The United States ambassador to Argentina is the official representative of the president of the United States to the head of state of Argentina.

Argentina had declared its independence from Spain in 1816 and there followed a series of revolutionary wars until 1861 when the nation was united. The United States recognized the government of Buenos Aires, the predecessor to Argentina, on January 27, 1823. Caesar Augustus Rodney was appointed as American Minister Plenipotentiary to Buenos Aires. Between 1854 and 1866, U.S. ambassadors were commissioned to the Argentine Confederation. Since 1867, ambassadors have been commissioned to the Argentine Republic.
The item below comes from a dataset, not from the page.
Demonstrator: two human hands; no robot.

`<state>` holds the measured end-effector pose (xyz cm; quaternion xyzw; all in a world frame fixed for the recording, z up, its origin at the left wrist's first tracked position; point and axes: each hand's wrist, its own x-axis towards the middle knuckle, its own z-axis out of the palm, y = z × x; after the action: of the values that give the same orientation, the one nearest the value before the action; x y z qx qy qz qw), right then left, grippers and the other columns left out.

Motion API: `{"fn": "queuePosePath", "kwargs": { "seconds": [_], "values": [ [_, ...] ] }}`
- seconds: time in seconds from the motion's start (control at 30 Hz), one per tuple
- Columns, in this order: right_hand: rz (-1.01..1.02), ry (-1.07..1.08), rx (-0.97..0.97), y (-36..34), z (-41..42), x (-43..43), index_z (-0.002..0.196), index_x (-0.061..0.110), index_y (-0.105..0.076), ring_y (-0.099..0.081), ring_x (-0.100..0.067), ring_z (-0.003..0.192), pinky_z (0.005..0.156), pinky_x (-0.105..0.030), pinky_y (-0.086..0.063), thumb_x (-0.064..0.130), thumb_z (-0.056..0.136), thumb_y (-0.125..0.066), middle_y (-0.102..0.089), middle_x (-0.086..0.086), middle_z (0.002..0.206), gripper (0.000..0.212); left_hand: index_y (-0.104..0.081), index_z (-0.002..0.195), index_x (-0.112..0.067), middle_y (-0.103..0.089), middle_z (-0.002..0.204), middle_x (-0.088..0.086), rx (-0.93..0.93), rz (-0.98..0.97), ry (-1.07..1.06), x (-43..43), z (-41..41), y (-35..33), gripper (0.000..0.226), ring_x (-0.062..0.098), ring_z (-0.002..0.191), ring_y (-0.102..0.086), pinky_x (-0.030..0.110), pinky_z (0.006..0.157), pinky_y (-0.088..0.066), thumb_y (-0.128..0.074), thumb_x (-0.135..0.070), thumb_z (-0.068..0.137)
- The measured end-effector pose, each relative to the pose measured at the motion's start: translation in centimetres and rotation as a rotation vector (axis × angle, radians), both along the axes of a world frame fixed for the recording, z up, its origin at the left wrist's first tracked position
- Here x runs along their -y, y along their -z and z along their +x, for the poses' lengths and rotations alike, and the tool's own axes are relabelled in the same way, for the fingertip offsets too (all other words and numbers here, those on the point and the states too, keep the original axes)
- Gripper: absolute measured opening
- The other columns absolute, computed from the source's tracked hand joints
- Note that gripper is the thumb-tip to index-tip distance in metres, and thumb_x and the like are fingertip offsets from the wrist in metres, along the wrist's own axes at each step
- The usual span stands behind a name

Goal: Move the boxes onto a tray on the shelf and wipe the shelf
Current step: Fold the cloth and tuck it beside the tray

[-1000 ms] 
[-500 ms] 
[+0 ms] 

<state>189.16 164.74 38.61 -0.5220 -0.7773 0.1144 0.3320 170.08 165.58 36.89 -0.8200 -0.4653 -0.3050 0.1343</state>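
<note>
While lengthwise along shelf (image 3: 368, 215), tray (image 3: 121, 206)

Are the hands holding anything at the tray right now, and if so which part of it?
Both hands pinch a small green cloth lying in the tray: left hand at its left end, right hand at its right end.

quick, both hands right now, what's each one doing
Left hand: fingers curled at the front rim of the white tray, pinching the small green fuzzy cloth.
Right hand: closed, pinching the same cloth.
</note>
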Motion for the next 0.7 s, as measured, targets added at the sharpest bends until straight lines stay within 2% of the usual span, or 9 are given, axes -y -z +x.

Diplomatic relations between the U.S. and Argentina were interrupted but not severed in June 1944 when the U.S. government recalled its ambassador in a dispute with the newly appointed dictator Edelmiro Julián Farrell. The U.S. government believed that Farrell was not committed to the defense of the Western Hemisphere against the Axis powers. Normal relations were resumed with the appointment of a new ambassador in April 1945 when Argentina declared war against Germany.

The official residence of the U.S. Ambassador in Buenos Aires is the Bosch Palace, listed on the State Department's Register of Culturally Significant Property.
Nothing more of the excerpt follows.